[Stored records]
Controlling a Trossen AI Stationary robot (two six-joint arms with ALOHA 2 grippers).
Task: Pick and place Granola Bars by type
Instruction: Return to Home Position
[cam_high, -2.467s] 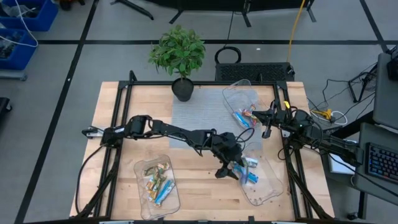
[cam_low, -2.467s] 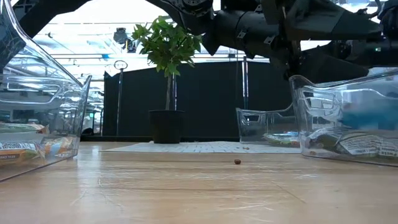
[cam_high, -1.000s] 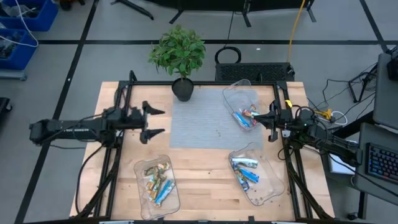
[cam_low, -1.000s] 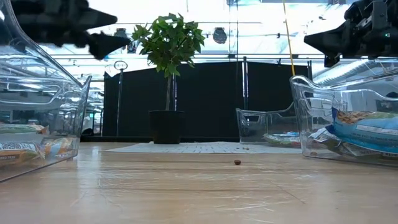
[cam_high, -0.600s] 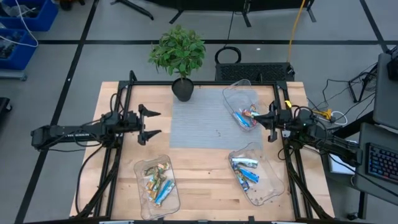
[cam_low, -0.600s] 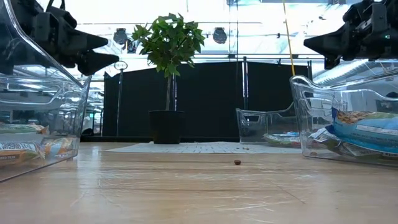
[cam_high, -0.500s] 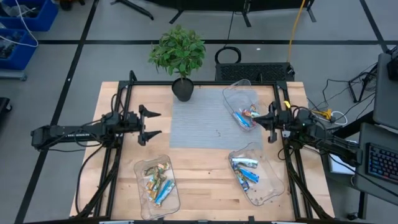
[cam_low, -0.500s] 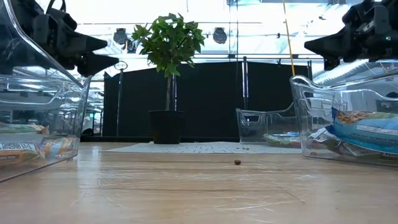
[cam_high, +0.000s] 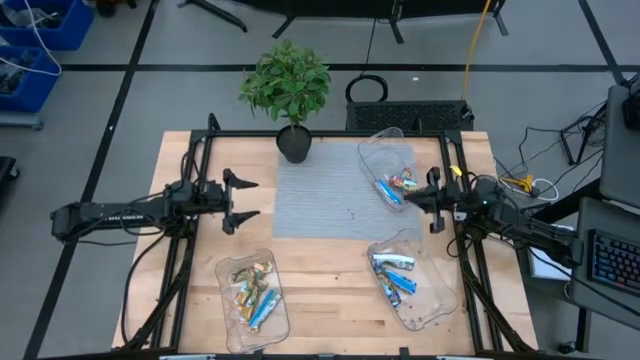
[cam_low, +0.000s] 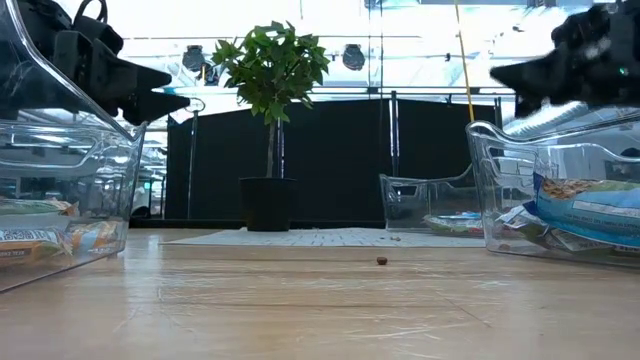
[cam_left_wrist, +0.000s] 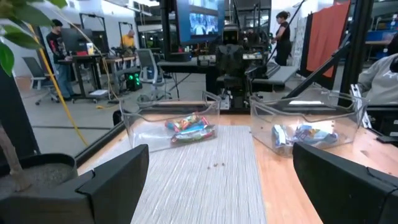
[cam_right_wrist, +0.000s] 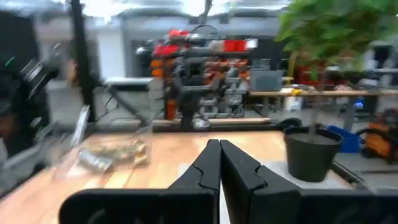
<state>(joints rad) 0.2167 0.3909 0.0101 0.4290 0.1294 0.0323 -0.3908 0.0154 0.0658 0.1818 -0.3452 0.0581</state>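
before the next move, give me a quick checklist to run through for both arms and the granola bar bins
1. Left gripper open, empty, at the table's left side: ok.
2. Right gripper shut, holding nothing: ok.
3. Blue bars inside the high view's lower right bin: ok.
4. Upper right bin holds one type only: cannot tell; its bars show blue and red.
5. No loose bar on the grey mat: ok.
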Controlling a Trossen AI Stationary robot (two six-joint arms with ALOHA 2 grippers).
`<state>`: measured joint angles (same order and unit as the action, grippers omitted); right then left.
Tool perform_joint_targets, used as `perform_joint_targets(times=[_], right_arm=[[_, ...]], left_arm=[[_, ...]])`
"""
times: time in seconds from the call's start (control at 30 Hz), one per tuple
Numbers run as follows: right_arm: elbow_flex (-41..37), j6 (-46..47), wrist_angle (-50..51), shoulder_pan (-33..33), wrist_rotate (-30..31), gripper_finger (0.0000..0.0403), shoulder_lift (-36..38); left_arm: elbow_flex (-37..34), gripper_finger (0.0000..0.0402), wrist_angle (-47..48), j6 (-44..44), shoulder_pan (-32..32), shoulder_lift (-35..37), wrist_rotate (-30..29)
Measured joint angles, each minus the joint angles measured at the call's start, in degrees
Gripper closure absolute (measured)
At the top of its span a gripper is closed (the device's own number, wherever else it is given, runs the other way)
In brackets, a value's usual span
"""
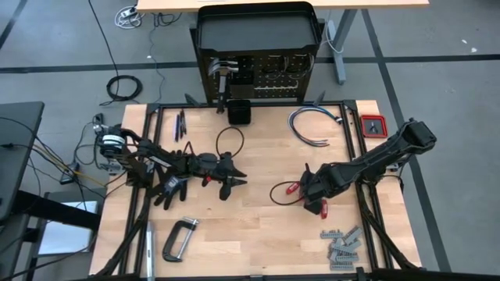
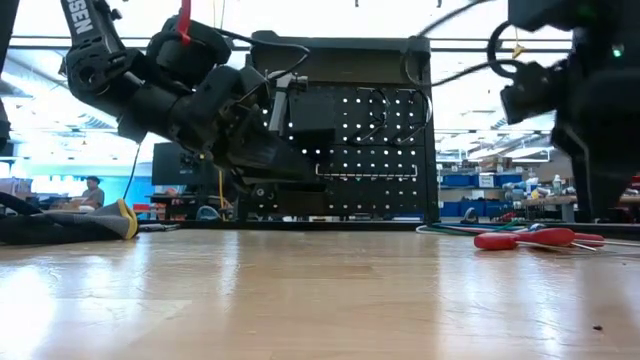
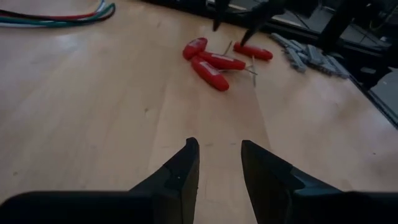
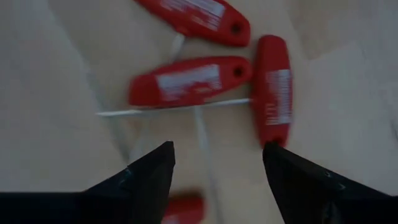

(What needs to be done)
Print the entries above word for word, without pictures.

(Answer area)
Controlling a Trossen AI Stationary robot (two six-joint arms with ALOHA 2 grippers).
Task: Pick and place Granola Bars by type
Instruction: Return to Home Position
[cam_high, -2.467s] 
[cam_low, -2.467s] 
[cam_high, -1.000s] 
[cam_low, -1.000s] 
[cam_high, -0.600s] 
[cam_low, -0.600s] 
[cam_high, -0.500s] 
[cam_low, -0.500s] 
[cam_high, +0.000s] 
[cam_low, +0.000s] 
[cam_left_wrist, +0.000s] 
[cam_right_wrist, +0.000s] 
<state>(joints rad) 0.2167 0.3909 0.0101 0.4290 0.1294 0.0323 -0.3908 0.0154 0.0658 0.1818 -0.3452 0.0581</state>
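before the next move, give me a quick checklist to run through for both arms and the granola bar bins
1. Left gripper open, empty, at the table's left side: ok.
2. Right gripper shut, holding nothing: ok.
3. Blue bars inside the high view's lower right bin: ok.
4. Upper right bin holds one type only: cannot tell; its bars show blue and red.
5. No loose bar on the grey mat: ok.
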Controlling a Trossen AI Stationary robot (two six-joint arms with ALOHA 2 grippers).
`<state>`: measured joint angles (same order and unit as the action, grippers omitted); right then left.
Tool perform_joint_targets, used as `perform_joint_targets(times=[_], right_arm=[[_, ...]], left_arm=[[_, ...]])`
"""
times: time in seconds from the call's start (control at 30 Hz), one per tuple
Numbers run as follows: right_arm: elbow_flex (-41..37), j6 (-46..47), wrist_angle (-50..51), shoulder_pan (-33..33), wrist_rotate (-30..31), gripper_finger (0.0000..0.0403), shoulder_lift (-36..38); left_arm: elbow_flex (-37..34), gripper_finger (0.0000..0.0402), wrist_angle (-47..48), j6 (-44..44), shoulder_pan (-32..32), shoulder_lift (-35..37), wrist_rotate (-30..29)
Measured joint angles, each minus the joint angles measured at the call's start, in degrees
Gripper closure absolute (measured)
At the top of its span a gripper is closed (the device's own number, wherever else it is given, runs the other way)
In brackets, a value's usual span
"""

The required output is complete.